***** Available data

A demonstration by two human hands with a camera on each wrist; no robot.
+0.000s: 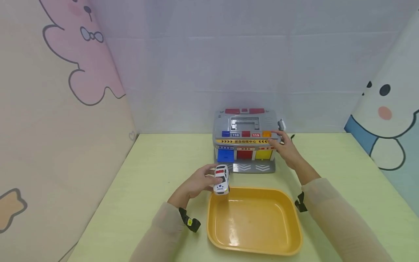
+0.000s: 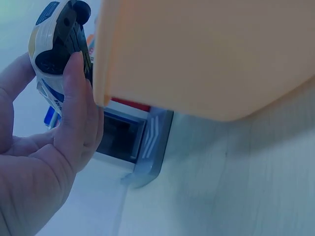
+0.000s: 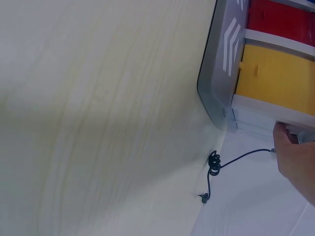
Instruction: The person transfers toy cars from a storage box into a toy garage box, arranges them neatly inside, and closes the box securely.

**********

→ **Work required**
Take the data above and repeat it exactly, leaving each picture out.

→ **Answer space**
A demonstration by two human hands with a camera on each wrist; no robot.
+0.000s: 
+0.000s: 
+0.000s: 
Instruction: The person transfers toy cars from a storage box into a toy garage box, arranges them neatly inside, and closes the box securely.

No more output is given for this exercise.